Robert S. Kerbel, Ph.D.
After graduating from the University of Toronto, Dr. Kerbel commenced graduate studies receiving a Ph.D. in 1972; he then undertook postdoctoral training in London after which he started his independent research program in 1975 at Queen’s University in Kingston, in the Cancer Research Laboratories, becoming its Director in 1981. In 1985 he was recruited to develop and direct a cancer biology research division at Mt. Sinai Hospital Research Institute in Toronto; he then moved to Sunnybrook Health Sciences Centre (where he is presently located) to do the same from 1991 until 2001. He currently holds a Canada Research Chair in Tumor Biology, Angiogenesis, and Antiangiogenic Therapy and is a professor in the Dept. of Medical Biophysics at the University of Toronto. Throughout his career, Dr. Kerbel’s main interest has been to devise new cancer treatment strategies having both improved efficacy and reduced toxicity. This culminated in his pioneering studies of lower dose frequently administered ‘metronomic’ chemotherapy and antiangiogenic drugs. A number of his findings are now being evaluated in Phase II and Phase III clinical trials, particularly in breast, ovarian, colorectal, and various pediatric cancers. His other contributions include developing improved preclinical models involving early stage or advanced metastatic disease for experimental therapeutic investigations, linking the fields of angiogenesis and oncogenes, uncovering mechanisms by which antiangiogenic drugs increase the efficacy of chemotherapy, or alter malignant tumor progression, especially in the adjuvant treatment setting, and elucidating mechanisms of resistance to antiangiogenic drugs.

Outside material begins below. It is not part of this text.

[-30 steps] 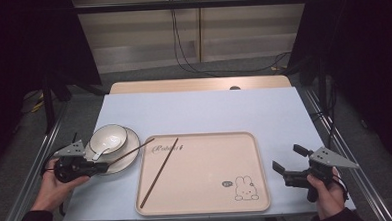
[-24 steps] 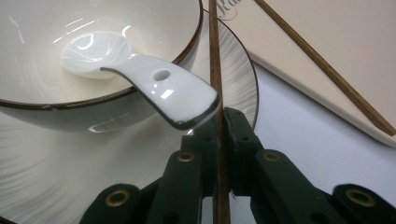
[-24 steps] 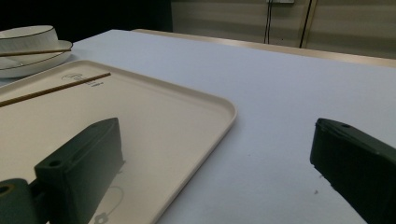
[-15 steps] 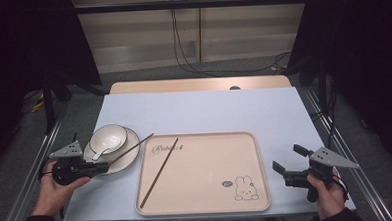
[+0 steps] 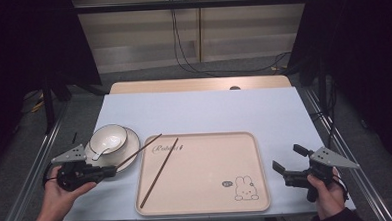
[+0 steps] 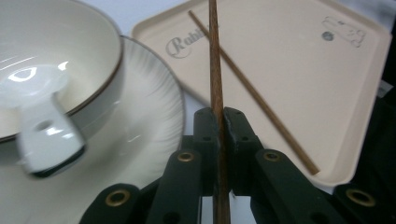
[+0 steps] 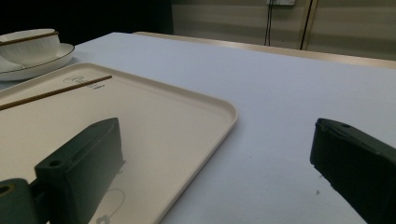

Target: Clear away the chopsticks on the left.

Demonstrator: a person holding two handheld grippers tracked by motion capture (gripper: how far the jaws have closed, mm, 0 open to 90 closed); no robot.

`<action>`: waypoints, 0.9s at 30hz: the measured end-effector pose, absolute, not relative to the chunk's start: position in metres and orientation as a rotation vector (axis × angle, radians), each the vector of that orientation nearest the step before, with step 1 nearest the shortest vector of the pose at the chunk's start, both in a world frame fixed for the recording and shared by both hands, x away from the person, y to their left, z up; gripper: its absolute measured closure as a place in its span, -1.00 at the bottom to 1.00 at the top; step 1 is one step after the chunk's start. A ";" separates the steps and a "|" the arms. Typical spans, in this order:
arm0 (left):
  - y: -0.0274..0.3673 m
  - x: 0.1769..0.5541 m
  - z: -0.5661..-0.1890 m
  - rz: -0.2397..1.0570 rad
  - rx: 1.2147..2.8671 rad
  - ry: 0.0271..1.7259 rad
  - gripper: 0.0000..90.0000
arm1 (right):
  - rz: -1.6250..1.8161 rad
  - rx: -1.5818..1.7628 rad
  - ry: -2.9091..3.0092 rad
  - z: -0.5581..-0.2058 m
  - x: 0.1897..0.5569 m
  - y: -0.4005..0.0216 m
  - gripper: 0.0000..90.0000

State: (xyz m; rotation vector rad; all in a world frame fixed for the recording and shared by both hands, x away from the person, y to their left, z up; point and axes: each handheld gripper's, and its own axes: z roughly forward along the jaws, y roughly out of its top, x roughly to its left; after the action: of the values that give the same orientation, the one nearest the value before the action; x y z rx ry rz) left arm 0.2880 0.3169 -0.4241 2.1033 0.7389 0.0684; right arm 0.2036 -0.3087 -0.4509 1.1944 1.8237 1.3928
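At the near left corner of the pale blue table top (image 5: 204,110), your left gripper (image 5: 108,171) has its two black jaws pressed together on a thin brown wooden chopstick (image 5: 138,152); in the left gripper view that stick (image 6: 216,70) runs straight up between the pads, pinched near its lower end; its far end reaches over the top left corner of the shallow beige plastic tray with the rabbit drawing (image 5: 259,178). Just beside your grip, on its left side in the left gripper view, sits a round white ribbed saucer (image 6: 154,107) carrying a white ceramic bowl with a dark rim (image 6: 65,56); a white ceramic spoon (image 6: 46,140) leans in that bowl with its handle pointing toward your jaws, close to them; these crowd the held stick on that side, and the stick crosses above the saucer's edge in the high view. A second brown wooden chopstick (image 5: 159,173) lies slantwise on the tray floor, its upper end near the printed script; it lies apart from the one you hold. Your right gripper (image 5: 288,162) rests in your right hand (image 5: 328,195) just off the tray's right edge, near the table's front corner; its jaws are spread wide with nothing between them, only bare table and the tray's rounded corner ahead in the right gripper view.
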 end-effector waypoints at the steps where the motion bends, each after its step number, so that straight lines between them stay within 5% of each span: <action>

Dr. Kerbel’s work has been supported by grants from four Canadian funding agencies and the US National Institutes of Health. He has published 372 papers, given over 750 invited lectures including numerous keynote and plenary presentations. Among the recent honors and awards he has received include the Canadian Cancer Society Robert Noble Award for Excellence in Cancer Research, the Breast Cancer Research Award from the European Institute of Oncology, and a Man of Distinction Honor by the Israel Cancer Research Fund.